Shooting Iron: Revolver Dimensions


A problem commonly encountered with .45 Colt revolver cylinders is that
chamber mouths are too large and often vary in size.

Not long into my shooting career, I realized not all revolvers were equal in terms of closely putting bullets near one another on paper targets. Many years passed before experience began to reveal why that was. It is because almost all problems in revolver accuracy could be laid on mismatching dimensions. That’s not a blanket statement because poor barrel quality can contribute, as can damaged crowns at barrels’ muzzles or weak firing pin strikes.

Think about it this way; a revolver is a precision instrument. The cylinder must rotate precisely, so chambers are perfectly aligned with the barrel forcing cone. That forcing cone must be minutely funnel-shaped so bullets don’t just slam into its sharp edges. If they do, the shooter will certainly notice it by small particles of lead or bullet jackets along with unburned powder stinging hands and face. The common name for that is “spitting lead.” There is actually an implement sold named the “range rod.” Its purpose is to slide down a revolver’s barrel and into cylinder chambers. If it hangs up even a tad, then cylinders are not aligning properly.

Duke doubted Colt .38/357 barrels measured a nominal 0.354" in their grooves ...

Matchy Matchy

Next is the notion that cylinder chamber mouths and barrel bore diameters should match, at least to an acceptable degree. If chamber mouths are tighter than a barrel’s grooves, bullets are swaged down upon firing. Then they will be smaller than the barrel’s grooves. As a rule, this does nothing for revolver precision. However, I’ve occasionally experienced an exception to that rule. It may be if the revolver’s cartridge generates enough pressure and bullets are soft enough, they will expand in the barrel’s forcing cone to still grip rifling suitably.

Here’s an example. My first .32-20 Colt SAA had a 0.314″ barrel groove diameter but 0.310″ chamber mouths. Mild loads would not group better than about 4″ at 25 yards. However, heavy charges of 2400, as given in old reloading manuals, would deliver groups down around 2″.

The flip side of that coin is if chamber mouths are significantly larger than barrel groove diameter. Bullets can then enter the barrel, forcing cones slightly tilted off-center. Colt SAA .45 revolvers are especially bad offenders in this respect. I’ve used plug gauges to check many SAA chamber mouths. They have almost all ranged from 0.455″ to 0.457″. However, since early in this century, Colt specs called for all .45 barrels nominally 0.451″/0.452″. (Source: factory spec sheet dated 1922.) That’s why Colt SAA .45s have no great reputation for precision shooting.
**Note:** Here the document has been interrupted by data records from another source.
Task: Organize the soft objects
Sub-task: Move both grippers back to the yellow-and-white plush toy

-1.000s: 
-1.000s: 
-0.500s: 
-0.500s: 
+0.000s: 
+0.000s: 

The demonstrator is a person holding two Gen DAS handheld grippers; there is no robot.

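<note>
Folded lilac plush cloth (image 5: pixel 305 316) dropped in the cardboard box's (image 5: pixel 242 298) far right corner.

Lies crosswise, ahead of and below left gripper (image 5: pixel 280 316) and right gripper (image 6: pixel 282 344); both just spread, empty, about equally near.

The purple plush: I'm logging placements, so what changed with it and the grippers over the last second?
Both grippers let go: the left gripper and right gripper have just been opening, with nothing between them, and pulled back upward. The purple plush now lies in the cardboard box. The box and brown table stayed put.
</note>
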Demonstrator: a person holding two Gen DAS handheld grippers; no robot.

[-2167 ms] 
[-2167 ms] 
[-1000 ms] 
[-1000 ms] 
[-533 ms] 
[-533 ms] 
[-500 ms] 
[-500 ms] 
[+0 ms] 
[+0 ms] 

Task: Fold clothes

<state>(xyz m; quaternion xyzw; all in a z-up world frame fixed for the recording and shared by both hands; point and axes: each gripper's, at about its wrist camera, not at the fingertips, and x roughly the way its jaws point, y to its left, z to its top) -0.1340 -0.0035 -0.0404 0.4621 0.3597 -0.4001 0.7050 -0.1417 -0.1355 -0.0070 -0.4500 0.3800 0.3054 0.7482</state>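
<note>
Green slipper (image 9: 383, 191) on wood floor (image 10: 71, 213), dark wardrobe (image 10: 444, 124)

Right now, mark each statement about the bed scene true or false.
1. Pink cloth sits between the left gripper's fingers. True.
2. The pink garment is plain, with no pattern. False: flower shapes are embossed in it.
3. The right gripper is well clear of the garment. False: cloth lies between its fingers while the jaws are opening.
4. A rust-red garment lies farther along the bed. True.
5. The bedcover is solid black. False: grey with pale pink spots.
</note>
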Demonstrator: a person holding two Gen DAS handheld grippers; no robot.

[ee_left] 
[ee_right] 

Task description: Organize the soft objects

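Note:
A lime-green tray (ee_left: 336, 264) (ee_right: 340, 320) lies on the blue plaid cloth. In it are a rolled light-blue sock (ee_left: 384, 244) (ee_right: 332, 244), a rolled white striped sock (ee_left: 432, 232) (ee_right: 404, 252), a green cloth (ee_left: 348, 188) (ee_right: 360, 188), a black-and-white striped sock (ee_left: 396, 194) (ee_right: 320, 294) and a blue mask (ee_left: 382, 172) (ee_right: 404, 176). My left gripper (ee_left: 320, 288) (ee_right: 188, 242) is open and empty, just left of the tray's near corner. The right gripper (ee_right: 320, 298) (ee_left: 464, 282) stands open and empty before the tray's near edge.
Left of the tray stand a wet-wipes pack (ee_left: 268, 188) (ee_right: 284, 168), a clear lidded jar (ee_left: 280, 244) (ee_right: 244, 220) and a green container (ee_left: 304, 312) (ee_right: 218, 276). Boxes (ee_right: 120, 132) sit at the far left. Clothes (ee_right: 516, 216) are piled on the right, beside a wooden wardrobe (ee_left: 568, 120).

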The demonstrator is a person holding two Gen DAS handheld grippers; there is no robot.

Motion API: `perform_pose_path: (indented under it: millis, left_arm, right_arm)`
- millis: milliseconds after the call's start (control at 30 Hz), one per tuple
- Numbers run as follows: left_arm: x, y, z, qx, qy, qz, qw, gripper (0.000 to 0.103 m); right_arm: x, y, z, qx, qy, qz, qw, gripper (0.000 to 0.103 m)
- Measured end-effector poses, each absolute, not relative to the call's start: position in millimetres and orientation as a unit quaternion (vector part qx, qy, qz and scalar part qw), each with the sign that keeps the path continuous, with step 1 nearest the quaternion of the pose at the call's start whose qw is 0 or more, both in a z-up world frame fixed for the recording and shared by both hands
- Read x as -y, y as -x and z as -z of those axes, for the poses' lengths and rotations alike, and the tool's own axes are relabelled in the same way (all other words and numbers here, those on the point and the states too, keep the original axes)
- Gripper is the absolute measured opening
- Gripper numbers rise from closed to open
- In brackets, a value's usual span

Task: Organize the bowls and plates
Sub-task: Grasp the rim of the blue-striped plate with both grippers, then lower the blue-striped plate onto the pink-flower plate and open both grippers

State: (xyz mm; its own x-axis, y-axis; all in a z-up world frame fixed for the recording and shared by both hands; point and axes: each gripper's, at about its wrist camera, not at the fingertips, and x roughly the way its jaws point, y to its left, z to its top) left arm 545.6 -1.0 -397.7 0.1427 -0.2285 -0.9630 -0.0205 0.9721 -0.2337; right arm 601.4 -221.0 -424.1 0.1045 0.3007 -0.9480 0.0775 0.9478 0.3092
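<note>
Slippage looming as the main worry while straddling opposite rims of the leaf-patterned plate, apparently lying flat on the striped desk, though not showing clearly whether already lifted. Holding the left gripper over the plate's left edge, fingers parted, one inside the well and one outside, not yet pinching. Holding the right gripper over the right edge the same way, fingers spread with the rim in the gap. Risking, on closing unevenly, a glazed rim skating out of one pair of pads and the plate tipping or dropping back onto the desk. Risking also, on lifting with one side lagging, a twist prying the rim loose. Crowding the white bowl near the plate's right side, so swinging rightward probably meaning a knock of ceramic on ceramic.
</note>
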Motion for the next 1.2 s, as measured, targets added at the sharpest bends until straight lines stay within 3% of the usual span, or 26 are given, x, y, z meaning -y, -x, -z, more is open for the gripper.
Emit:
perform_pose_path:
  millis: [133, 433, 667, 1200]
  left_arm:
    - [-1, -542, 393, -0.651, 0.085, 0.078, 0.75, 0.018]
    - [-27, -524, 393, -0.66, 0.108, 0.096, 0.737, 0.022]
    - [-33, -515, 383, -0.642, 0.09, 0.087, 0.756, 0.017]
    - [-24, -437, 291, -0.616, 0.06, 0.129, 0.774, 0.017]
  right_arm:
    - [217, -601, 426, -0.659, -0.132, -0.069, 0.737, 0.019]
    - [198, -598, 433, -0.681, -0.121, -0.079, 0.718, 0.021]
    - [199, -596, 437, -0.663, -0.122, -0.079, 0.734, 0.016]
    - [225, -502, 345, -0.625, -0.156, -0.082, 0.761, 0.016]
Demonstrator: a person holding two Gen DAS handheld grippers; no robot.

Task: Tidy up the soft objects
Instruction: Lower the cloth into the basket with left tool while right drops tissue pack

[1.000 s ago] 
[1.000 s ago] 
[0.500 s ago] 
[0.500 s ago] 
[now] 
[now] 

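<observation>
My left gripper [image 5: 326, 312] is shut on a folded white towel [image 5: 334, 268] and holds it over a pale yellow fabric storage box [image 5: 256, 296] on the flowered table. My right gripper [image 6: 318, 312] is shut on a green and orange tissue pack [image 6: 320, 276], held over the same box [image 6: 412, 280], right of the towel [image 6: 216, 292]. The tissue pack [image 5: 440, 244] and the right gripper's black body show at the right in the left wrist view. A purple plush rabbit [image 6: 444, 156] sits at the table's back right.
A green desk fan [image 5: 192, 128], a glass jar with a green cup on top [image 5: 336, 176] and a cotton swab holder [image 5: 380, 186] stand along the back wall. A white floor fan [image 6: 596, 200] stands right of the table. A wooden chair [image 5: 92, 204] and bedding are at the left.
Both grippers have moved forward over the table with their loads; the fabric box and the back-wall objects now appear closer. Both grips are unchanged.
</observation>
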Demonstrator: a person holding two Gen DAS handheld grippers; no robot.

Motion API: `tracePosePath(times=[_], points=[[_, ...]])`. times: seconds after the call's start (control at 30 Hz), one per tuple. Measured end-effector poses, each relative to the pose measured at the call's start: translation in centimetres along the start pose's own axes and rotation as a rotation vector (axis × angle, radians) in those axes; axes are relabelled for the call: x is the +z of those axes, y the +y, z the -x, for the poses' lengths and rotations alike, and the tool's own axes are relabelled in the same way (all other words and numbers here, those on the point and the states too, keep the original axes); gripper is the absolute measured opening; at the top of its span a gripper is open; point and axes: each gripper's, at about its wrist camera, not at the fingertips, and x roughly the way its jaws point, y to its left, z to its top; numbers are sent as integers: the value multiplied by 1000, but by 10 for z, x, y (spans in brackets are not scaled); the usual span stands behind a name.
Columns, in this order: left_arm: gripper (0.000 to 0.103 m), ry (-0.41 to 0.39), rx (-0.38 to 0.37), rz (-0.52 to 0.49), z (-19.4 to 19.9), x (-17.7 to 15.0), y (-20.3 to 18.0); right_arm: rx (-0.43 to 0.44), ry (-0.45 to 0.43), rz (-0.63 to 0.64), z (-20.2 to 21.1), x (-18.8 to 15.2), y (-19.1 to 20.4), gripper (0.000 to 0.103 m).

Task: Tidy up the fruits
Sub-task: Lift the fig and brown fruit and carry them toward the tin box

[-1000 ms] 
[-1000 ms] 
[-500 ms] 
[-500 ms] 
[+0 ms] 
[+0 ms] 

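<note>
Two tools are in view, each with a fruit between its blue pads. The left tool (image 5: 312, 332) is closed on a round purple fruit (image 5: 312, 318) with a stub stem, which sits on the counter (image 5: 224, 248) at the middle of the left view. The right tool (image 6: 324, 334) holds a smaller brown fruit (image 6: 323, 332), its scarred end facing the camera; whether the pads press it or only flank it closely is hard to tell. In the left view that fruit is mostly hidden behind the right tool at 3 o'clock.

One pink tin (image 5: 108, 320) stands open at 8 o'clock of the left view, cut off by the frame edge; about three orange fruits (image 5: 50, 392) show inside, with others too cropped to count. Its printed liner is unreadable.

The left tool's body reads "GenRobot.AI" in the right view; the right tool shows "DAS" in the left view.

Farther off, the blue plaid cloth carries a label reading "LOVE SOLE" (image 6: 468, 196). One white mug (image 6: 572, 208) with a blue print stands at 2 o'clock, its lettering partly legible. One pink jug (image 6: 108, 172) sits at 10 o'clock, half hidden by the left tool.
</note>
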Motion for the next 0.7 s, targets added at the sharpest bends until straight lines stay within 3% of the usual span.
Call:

Despite the oversized or mismatched cylinder chamber mouths of .45 Colt revolvers,
fine groups can still be realized by proper handloading techniques.

Casting Solution

My solution to this problem was to size .45 Colt cast bullets to 0.45″ — close to the chamber mouth dimensions — and to use relatively soft cast bullets. They will swell to fill chamber mouths but also swage down easily in forcing cones. For example, regardless of the powder used, my .45 Colt bullets are cast from soft 1-20 tin to lead alloy. And I have no complaints about how well my Colt SAAs shoot.

In my early years, I always took gun’riters’ advice and shot hard cast bullets in my Colt .45s, sized no larger than 0.452″. With decades of experience behind me, the idea finally dawned on me that softer bullets would obturate (yes, that is the proper word!) to fill chamber mouths. Regardless of the exact powder charge, bullets fired through my dozen .45 Colt SAAs cluster into acceptable sizes. This method also works with the fairly common problem of Colt SAA cylinders not being the same in all six chamber mouths.

I’ve often been asked, “Isn’t it harmful to shoot 0.454″ bullets down 0.451″ barrels?” No. Soft bullets will harm nothing. Again, referring back to my beginning years, manuals advised sizing .38 Special cast bullets to 0.358″ or 0.001″ over my S&W K38’s nominal 0.357″ barrel groove diameter. Upon buying Colt SAA .38 Special and .357 Magnum revolvers, nothing changed in my reloading habits. Many years later, I discovered Colt SA and DA barrels were all nominally 0.354″ in their grooves. I didn’t believe it until I slugged those barrels myself. They indeed were 0.354″! Did I change my load recipes? Nope, I kept shooting the same handloads as prepared for S&W .38s and .357s and have suffered nary a problem.

For over 50 years, I’ve strived to understand all the ins and outs of revolver accuracy. Much has been learned, but there is a ways to go yet.